A stabilirlo è un'ordinanza firmata dal sindaco Eugenio Murgioni con l'obiettivo di garantire condizioni di sicurezza, igiene e decoro sulle spiagge del territorio comunale.
Tra le disposizioni principali figura il divieto di lasciare senza sorveglianza, sia durante il giorno sia nelle ore notturne, ombrelloni, sedie, tende e qualsiasi altra attrezzatura inutilizzata. Una misura che punta anche a impedire l'occupazione anticipata e prolungata di porzioni di arenile pubblico.

L'ordinanza interviene inoltre sui bivacchi. Non è consentito accamparsi sulle spiagge, montare tende o baracche e trascorrere la notte utilizzando sacchi a pelo, coperte o sistemazioni analoghe.
Regole precise anche per il mare: è vietato lasciare natanti in sosta quando possono rappresentare un ostacolo alla libera fruizione delle aree destinate alla balneazione.

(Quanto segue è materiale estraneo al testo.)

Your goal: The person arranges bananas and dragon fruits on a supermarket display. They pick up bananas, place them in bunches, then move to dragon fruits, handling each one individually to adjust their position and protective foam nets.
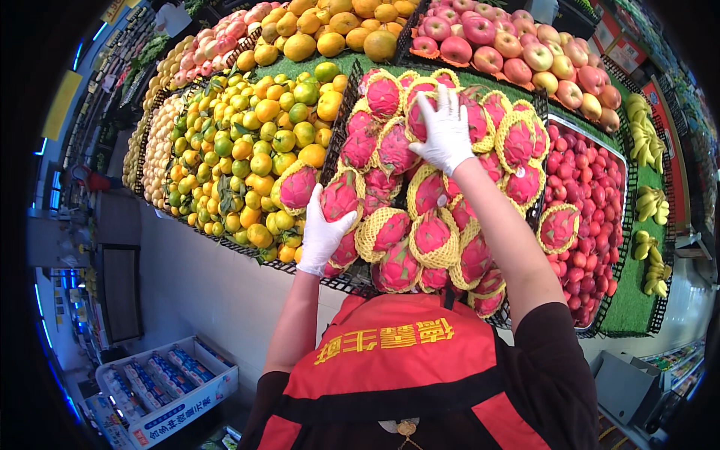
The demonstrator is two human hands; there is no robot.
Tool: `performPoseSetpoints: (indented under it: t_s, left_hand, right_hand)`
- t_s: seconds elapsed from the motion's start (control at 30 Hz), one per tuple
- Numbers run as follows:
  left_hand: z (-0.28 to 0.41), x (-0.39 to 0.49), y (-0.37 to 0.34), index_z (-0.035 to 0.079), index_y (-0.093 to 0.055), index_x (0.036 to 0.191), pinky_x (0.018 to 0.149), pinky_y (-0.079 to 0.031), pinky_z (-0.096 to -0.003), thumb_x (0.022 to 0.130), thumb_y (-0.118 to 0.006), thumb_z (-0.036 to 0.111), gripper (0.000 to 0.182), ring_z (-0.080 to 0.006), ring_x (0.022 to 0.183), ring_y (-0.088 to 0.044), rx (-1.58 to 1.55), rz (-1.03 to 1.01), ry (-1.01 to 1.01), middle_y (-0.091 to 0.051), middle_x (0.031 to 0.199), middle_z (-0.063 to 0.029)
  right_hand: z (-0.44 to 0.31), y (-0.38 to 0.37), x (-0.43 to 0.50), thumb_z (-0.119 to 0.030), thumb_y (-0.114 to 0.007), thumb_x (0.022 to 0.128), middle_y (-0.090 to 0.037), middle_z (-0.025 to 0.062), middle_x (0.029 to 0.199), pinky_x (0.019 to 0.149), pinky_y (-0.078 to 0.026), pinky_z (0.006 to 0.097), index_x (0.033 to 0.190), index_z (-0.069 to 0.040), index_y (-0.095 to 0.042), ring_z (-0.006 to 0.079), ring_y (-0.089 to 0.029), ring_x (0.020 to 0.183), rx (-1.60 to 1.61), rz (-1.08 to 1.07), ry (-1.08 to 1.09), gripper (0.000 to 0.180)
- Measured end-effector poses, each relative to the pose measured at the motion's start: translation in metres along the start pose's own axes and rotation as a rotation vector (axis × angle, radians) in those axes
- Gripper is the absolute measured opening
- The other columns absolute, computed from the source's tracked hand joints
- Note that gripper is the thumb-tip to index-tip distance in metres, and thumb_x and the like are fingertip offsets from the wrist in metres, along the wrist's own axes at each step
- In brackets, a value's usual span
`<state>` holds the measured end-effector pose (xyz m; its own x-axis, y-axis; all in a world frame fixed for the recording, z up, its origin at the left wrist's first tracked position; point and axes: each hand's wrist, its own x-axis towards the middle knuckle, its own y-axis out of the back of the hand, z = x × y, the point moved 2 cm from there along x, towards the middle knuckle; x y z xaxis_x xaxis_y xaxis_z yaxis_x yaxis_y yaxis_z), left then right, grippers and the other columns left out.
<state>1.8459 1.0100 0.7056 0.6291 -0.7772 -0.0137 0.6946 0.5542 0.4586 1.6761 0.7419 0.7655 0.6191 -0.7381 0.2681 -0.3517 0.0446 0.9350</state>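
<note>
My left hand [326,239], in a white glove, has its thumb and fingers around a dragon fruit [340,198] in a yellow foam net at the left edge of the pile. My right hand [446,135], gloved the same way, lies over the upper part of the pile with its fingers spread. Between its thumb and forefinger a netted dragon fruit [418,120] shows; the palm hides what lies beneath. More netted dragon fruits [433,233] are heaped below and between the hands, some with their pink skin turned up.
Left of a black crate divider [342,115] are green-orange citrus fruits [247,152], one netted dragon fruit [298,188] on them. Small red fruits [585,225] fill a tray at right, another dragon fruit [558,228] on top. Apples [506,50] and bananas [647,135] lie beyond.
</note>
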Motion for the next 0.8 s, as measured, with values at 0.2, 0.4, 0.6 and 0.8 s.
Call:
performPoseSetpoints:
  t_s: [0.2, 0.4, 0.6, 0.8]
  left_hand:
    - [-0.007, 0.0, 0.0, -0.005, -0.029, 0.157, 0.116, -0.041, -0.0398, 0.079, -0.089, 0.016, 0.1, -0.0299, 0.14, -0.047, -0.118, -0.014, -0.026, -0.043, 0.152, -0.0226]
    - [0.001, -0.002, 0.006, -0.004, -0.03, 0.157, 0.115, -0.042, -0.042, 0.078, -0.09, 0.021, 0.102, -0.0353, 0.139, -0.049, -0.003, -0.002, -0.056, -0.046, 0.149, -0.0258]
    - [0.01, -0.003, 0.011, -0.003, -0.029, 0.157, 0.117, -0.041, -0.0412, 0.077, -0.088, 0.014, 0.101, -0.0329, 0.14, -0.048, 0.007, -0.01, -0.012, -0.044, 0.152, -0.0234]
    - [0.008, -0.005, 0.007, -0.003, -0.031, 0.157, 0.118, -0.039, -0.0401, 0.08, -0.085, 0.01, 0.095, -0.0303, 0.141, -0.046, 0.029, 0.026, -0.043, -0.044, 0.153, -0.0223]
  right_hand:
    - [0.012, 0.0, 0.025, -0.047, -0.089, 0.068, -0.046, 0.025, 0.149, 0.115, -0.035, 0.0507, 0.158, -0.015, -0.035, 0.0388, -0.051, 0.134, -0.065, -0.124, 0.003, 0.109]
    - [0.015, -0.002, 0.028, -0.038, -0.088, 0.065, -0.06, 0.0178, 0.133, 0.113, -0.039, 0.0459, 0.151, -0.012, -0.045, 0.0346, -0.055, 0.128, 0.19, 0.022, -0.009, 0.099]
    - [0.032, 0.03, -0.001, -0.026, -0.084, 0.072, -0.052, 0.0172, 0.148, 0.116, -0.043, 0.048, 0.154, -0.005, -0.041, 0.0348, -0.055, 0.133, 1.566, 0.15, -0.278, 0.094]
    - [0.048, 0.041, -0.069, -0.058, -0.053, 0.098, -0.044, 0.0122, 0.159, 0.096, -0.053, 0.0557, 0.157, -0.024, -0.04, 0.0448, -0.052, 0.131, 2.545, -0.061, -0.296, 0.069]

Tra le prescrizioni compare anche il divieto di fumare, esteso alle sigarette elettroniche. Una disposizione che non rimane soltanto sulla carta: nei giorni scorsi la Polizia locale ha già multato alcuni turisti sorpresi a fumare sull'arenile.
Stop anche al transito, alla sosta e all'occupazione delle aree del demanio marittimo con veicoli a motore. Sono previste deroghe esclusivamente per i mezzi utilizzati per attività istituzionali, operazioni di soccorso e vigilanza, manutenzione e pulizia delle spiagge e per gli interventi di ripascimento regolarmente autorizzati.
L'ordinanza disciplina anche la presenza degli animali sui litorali interessati dalle prescrizioni, vietando di condurre cani o altri animali anche quando tenuti al guinzaglio o muniti di museruola.
Complessivamente il provvedimento contiene trenta punti e stabilisce sanzioni amministrative per chi non rispetta le disposizioni. Le multe possono andare da un minimo di 100 fino a un massimo di 500 euro.